DATASET RECORDS>
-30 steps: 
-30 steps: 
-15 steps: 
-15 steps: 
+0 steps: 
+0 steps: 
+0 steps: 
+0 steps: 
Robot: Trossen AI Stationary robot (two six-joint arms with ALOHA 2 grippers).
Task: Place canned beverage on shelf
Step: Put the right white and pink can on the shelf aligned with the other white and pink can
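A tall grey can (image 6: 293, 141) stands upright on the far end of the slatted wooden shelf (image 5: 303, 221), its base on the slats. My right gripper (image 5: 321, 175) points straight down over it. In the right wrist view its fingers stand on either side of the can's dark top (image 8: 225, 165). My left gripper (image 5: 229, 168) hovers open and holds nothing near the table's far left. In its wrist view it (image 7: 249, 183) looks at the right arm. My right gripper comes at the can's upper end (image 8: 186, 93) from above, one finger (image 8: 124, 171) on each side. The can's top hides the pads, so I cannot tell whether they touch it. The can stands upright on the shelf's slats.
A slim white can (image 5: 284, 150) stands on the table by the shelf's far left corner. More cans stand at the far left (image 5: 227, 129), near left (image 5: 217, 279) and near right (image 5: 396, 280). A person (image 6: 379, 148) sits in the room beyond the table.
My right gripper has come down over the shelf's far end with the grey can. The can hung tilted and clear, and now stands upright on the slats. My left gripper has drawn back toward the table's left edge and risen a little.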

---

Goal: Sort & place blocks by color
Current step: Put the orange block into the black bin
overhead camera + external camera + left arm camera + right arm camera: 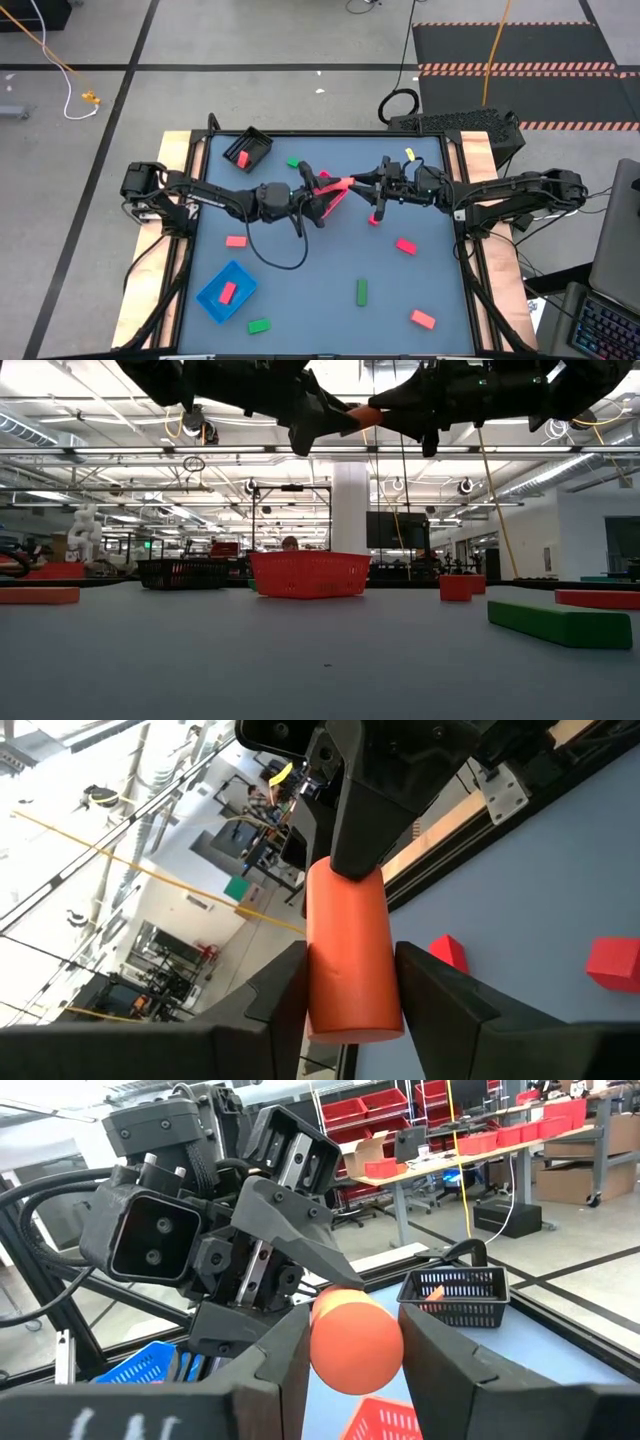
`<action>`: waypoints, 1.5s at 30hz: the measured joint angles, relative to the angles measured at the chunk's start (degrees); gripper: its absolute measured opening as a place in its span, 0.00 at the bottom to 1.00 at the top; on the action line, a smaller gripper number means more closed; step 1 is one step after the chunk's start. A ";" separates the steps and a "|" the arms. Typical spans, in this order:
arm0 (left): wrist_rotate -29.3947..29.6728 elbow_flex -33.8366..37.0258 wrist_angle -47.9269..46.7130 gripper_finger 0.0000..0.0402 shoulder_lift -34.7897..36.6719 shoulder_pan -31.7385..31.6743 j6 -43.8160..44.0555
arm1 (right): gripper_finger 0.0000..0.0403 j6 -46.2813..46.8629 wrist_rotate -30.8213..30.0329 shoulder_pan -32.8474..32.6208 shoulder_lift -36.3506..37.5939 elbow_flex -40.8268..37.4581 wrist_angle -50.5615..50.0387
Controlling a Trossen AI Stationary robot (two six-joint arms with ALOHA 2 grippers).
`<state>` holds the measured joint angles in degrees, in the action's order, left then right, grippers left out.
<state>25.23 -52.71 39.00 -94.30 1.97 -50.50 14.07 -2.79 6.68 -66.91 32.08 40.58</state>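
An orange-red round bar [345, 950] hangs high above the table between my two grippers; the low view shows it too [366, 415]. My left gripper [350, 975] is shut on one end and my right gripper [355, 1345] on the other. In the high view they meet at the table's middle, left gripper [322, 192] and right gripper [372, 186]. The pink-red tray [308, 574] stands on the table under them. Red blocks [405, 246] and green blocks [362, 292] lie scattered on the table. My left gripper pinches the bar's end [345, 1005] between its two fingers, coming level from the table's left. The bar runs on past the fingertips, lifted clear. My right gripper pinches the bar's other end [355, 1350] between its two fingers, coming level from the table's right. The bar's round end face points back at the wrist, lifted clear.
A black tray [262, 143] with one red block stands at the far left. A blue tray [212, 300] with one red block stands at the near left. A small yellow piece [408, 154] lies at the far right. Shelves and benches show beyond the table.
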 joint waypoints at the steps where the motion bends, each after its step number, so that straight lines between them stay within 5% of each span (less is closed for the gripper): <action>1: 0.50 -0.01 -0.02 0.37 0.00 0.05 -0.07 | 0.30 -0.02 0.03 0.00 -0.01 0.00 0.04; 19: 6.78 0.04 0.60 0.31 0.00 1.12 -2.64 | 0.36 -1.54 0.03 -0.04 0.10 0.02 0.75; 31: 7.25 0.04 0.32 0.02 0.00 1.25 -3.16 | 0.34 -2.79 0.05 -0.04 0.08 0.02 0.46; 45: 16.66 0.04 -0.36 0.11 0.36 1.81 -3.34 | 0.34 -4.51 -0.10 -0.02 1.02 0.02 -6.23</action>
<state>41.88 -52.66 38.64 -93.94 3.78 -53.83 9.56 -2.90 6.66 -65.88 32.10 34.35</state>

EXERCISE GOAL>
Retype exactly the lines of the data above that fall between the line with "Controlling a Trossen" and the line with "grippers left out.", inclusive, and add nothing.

YOUR SOLUTION>
Controlling a Trossen AI Stationary robot (two six-joint arms with ALOHA 2 grippers).
`<state>` holds the measured joint angles in degrees, in the action's order, left then right, grippers left out.

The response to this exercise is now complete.